Exercise input below:

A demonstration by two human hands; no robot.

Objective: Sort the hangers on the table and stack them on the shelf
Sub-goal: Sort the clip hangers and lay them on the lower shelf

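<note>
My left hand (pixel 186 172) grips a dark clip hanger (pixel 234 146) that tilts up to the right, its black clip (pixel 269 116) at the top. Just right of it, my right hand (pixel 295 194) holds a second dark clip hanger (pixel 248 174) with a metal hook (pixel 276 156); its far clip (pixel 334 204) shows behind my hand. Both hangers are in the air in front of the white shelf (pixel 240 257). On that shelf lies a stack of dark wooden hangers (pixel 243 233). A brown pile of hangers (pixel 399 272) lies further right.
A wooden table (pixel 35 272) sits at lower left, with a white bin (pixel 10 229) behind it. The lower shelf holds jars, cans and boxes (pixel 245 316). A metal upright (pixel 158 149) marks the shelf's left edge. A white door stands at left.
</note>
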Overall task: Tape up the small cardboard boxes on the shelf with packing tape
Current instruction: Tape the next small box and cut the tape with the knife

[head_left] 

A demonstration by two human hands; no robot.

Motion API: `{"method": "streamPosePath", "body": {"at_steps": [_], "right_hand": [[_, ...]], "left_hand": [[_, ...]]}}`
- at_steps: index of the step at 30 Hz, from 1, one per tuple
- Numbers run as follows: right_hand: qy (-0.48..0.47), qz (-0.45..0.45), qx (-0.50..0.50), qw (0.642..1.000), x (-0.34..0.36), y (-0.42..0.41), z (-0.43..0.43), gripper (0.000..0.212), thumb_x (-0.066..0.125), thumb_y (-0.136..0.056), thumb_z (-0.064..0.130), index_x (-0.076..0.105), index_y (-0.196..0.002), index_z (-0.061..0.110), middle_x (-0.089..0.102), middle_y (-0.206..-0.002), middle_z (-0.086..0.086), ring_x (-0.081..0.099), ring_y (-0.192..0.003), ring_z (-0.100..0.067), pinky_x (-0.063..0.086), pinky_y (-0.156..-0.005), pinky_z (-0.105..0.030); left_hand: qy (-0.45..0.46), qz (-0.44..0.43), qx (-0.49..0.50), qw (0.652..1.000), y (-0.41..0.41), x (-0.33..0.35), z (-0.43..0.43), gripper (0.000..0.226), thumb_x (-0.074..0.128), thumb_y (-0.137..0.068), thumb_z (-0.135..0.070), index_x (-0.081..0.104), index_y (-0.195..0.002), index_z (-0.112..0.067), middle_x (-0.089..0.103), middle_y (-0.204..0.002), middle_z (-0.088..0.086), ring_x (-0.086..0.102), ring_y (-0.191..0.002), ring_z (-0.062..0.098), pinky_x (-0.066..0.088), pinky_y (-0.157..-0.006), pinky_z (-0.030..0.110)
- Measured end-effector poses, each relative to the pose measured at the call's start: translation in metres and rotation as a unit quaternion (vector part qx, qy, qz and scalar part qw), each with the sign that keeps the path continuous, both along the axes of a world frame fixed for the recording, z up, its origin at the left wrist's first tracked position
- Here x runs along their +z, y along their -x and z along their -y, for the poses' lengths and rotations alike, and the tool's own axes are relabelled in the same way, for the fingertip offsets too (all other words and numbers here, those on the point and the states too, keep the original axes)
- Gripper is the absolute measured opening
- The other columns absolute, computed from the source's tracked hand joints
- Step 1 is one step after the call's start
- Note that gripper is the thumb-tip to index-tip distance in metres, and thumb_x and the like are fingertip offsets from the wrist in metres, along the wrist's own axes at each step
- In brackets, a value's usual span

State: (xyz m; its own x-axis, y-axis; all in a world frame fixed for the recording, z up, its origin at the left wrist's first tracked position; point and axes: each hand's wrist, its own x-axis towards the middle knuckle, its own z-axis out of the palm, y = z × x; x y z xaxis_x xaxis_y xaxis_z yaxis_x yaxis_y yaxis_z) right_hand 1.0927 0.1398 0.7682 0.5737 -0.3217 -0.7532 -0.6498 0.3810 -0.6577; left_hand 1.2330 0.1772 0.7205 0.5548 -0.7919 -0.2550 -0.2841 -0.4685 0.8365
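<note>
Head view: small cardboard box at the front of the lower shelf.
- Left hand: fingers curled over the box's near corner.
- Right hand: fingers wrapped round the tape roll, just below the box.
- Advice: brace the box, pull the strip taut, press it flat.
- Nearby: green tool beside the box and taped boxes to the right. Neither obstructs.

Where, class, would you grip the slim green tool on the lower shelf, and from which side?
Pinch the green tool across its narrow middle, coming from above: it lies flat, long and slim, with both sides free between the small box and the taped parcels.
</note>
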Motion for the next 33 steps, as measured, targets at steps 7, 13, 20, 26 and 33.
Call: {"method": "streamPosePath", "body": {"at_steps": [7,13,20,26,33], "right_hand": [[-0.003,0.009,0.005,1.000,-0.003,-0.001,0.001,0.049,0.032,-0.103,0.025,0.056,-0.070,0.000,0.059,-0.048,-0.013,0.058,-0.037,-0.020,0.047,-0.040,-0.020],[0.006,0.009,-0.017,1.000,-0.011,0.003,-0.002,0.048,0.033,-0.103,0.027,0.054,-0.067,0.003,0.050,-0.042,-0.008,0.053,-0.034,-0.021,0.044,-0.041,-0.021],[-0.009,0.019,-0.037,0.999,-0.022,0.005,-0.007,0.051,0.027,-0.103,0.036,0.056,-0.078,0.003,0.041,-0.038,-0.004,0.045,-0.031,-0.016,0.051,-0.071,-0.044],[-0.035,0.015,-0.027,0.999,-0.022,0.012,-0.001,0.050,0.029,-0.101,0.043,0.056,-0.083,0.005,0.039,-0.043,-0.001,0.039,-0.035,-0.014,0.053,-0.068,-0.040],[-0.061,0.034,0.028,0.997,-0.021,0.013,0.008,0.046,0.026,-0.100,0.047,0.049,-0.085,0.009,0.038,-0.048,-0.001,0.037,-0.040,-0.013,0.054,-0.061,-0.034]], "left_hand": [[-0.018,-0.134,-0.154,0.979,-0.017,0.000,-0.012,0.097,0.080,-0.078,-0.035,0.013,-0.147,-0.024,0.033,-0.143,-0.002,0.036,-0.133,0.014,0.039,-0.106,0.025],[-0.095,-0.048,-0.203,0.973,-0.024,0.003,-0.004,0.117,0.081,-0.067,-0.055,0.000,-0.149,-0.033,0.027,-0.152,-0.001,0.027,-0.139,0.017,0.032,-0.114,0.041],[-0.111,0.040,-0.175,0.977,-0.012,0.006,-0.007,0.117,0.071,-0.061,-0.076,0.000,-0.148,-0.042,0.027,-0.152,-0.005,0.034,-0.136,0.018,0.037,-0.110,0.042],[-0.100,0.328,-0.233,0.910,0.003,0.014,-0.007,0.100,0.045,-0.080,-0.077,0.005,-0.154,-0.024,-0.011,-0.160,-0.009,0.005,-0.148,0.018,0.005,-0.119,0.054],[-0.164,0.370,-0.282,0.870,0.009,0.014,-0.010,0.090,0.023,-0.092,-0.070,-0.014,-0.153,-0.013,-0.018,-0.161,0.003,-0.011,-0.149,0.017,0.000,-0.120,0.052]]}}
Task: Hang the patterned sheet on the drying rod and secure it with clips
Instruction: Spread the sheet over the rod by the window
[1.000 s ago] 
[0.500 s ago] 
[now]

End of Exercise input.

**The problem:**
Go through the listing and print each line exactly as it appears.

**Reply:**
A demonstration by two human hands; no robot.

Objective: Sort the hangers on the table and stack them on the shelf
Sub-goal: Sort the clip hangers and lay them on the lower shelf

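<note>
My left hand (pixel 186 172) grips a dark clip hanger (pixel 234 146) that tilts up to the right, its black clip (pixel 269 116) at the top. Just right of it, my right hand (pixel 295 194) holds a second dark clip hanger (pixel 248 174) with a metal hook (pixel 276 156); its far clip (pixel 334 204) shows behind my hand. Both hangers are in the air in front of the white shelf (pixel 240 257). On that shelf lies a stack of dark wooden hangers (pixel 243 233). A brown pile of hangers (pixel 399 272) lies further right.
A wooden table (pixel 35 272) sits at lower left, with a white bin (pixel 10 229) behind it. The lower shelf holds jars, cans and boxes (pixel 245 316). A metal upright (pixel 158 149) marks the shelf's left edge. A white door stands at left.
</note>
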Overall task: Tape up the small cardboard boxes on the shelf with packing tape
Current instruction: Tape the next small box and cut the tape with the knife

[head_left] 

A demonstration by two human hands; no robot.

Motion API: `{"method": "streamPosePath", "body": {"at_steps": [_], "right_hand": [[_, ...]], "left_hand": [[_, ...]]}}`
- at_steps: index of the step at 30 Hz, from 1, one per tuple
- Numbers run as follows: right_hand: qy (-0.48..0.47), qz (-0.45..0.45), qx (-0.50..0.50), qw (0.642..1.000), x (-0.34..0.36), y (-0.42..0.41), z (-0.43..0.43), gripper (0.000..0.212), thumb_x (-0.066..0.125), thumb_y (-0.136..0.056), thumb_z (-0.064..0.130), index_x (-0.076..0.105), index_y (-0.196..0.002), index_z (-0.061..0.110), middle_x (-0.089..0.102), middle_y (-0.206..-0.002), middle_z (-0.086..0.086), ring_x (-0.081..0.099), ring_y (-0.192..0.003), ring_z (-0.100..0.067), pinky_x (-0.063..0.086), pinky_y (-0.156..-0.005), pinky_z (-0.105..0.030); left_hand: qy (-0.45..0.46), qz (-0.44..0.43), qx (-0.49..0.50), qw (0.652..1.000), y (-0.41..0.41), x (-0.33..0.35), z (-0.43..0.43), gripper (0.000..0.226), thumb_x (-0.074..0.128), thumb_y (-0.137..0.068), thumb_z (-0.135..0.070), index_x (-0.081..0.104), index_y (-0.195..0.002), index_z (-0.112..0.067), middle_x (-0.089..0.103), middle_y (-0.204..0.002), middle_z (-0.088..0.086), ring_x (-0.086..0.102), ring_y (-0.191..0.002), ring_z (-0.062..0.098), pinky_x (-0.066..0.088), pinky_y (-0.157..-0.006), pinky_z (-0.030..0.110)
- Measured end-effector poses, each relative to the pose measured at the call's start: translation in metres and rotation as a unit quaternion (vector part qx, qy, qz and scalar part qw), each with the sign that keeps the path continuous, both along the axes of a world frame fixed for the recording, z up, its origin at the left wrist's first tracked position
- Here x runs along their +z, y along their -x and z along their -y, for the poses' lengths and rotations alike, and the tool's own axes are relabelled in the same way, for the fingertip offsets too (all other words and numbers here, those on the point and the states too, keep the original axes)
- Gripper is the absolute measured opening
- The other columns absolute, computed from the source's tracked hand joints
- Step 1 is one step after the call's start
- Note that gripper is the thumb-tip to index-tip distance in metres, and thumb_x and the like are fingertip offsets from the wrist in metres, along the wrist's own axes at each step
- In brackets, a value's usual span

State: (xyz m; its own x-axis, y-axis; all in a world frame fixed for the recording, z up, its origin at the left wrist's first tracked position; point and axes: each hand's wrist, its own x-axis towards the middle knuckle, its own z-axis out of the palm, y = z × x; x y z xaxis_x xaxis_y xaxis_z yaxis_x yaxis_y yaxis_z) right_hand 1.0927 0.1398 0.7682 0.5737 -0.3217 -0.7532 -0.6498 0.3810 -0.6577; left_hand 1.2330 0.1772 0.7205 0.5548 -0.7919 -0.2550 -0.2841 -0.4685 0.8365
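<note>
Head view: small cardboard box at the front of the lower shelf.
- Left hand: fingers curled over the box's near corner.
- Right hand: fingers wrapped round the tape roll, just below the box.
- Advice: brace the box, pull the strip taut, press it flat.
- Nearby: green tool beside the box and taped boxes to the right. Neither obstructs.

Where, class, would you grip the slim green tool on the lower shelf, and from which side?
Pinch the green tool across its narrow middle, coming from above: it lies flat, long and slim, with both sides free between the small box and the taped parcels.
</note>
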Motion for the next 33 steps, as measured, targets at steps 7, 13, 20, 26 and 33.
Call: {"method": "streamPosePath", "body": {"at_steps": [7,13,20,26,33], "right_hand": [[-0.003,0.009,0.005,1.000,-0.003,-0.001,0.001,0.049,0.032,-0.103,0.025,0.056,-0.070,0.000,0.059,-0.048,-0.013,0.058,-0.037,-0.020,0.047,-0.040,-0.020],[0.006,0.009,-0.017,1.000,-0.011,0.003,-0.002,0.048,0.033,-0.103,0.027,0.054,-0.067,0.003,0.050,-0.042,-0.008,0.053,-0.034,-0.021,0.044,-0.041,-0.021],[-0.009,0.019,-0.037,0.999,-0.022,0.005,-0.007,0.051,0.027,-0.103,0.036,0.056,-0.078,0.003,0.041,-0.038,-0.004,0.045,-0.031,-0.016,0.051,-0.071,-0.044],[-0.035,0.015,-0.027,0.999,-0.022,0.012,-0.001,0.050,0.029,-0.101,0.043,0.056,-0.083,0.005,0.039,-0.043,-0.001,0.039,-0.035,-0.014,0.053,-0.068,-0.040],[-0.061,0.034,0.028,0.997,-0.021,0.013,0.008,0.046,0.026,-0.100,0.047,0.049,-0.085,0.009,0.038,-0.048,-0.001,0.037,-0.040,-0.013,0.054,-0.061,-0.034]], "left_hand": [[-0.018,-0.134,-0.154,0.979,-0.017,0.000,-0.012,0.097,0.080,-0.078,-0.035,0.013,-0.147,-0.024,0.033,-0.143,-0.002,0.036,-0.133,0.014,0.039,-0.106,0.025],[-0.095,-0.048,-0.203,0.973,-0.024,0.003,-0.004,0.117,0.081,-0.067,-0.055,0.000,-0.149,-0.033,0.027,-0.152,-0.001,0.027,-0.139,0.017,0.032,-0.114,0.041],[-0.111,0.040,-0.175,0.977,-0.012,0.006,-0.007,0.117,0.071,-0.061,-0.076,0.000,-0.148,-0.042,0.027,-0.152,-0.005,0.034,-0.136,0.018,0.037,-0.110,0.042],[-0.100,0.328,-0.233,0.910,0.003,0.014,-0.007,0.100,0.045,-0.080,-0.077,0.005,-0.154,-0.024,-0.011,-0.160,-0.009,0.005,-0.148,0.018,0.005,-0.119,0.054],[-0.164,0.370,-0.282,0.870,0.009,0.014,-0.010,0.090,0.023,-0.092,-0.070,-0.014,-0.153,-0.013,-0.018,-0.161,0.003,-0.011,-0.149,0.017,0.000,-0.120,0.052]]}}
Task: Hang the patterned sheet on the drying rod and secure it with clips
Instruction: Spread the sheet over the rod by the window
[1.000 s ago] 
[0.500 s ago] 
[now]

This answer has been given in full.